We arrive today and surprisingly I find all the girls who come to play football inside, waiting and about a handful of boys who probably just followed their sisters. It made me realize how far they have come from when we first started, half interested in football, not taking anything seriously, sometimes coming and other times not. The attendance has been pretty steady now for three months and playing with them today, I could also see an improvement in their game. Not that this is my main goal but it is nice to see they are learning more about the game. What makes me the proudest is that they are dedicated and are starting to respect each other more and their coaches more, especially when Amal (my go to women's football coach who comes to help Sunday mornings) is there.
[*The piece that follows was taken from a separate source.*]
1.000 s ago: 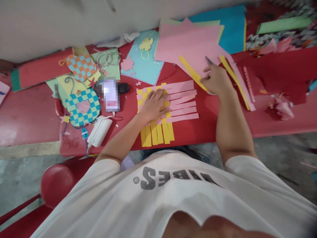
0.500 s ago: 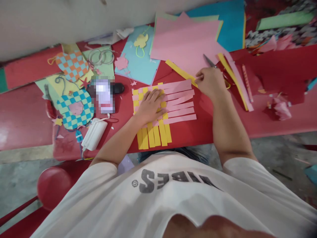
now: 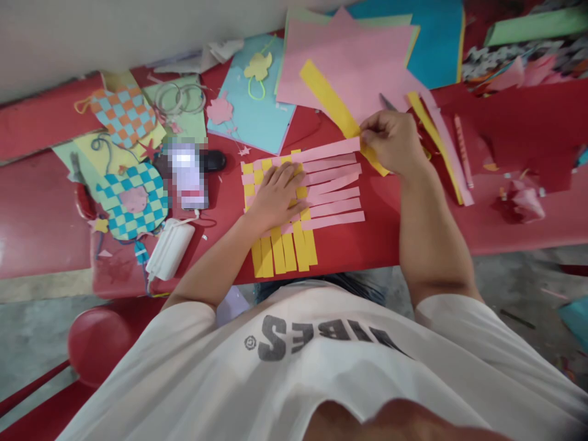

She is this great athlete who grew up playing football and now coaches a local Sidi Moumen team and has been a part of many camps and trainings that either I held or the US embassy or the British Council. The girls really like her and she does a great job with them. They have learned to respect her as well as me. Last week, Amal couldn't come so it was just me and the girls were pretty out of control, not listening, fighting among themselves, refusing to play if another girl was on their team. Nothing I could say was doing anything and so I finally told them to go home, that football was done for the day and they could tell me why next Sunday. Today, one of the girls came up to me and apologized, recognizing that they were out of control. I can't describe how great it was to feel that. Most of the time you think they have no idea how they are acting.
Regardless, we did some great warm up drills, boys weren't in our way trying to take our balls and kick them as far away as possible into the empty lots full of used hypodermic needles and it didn't rain again until we finished and were inside.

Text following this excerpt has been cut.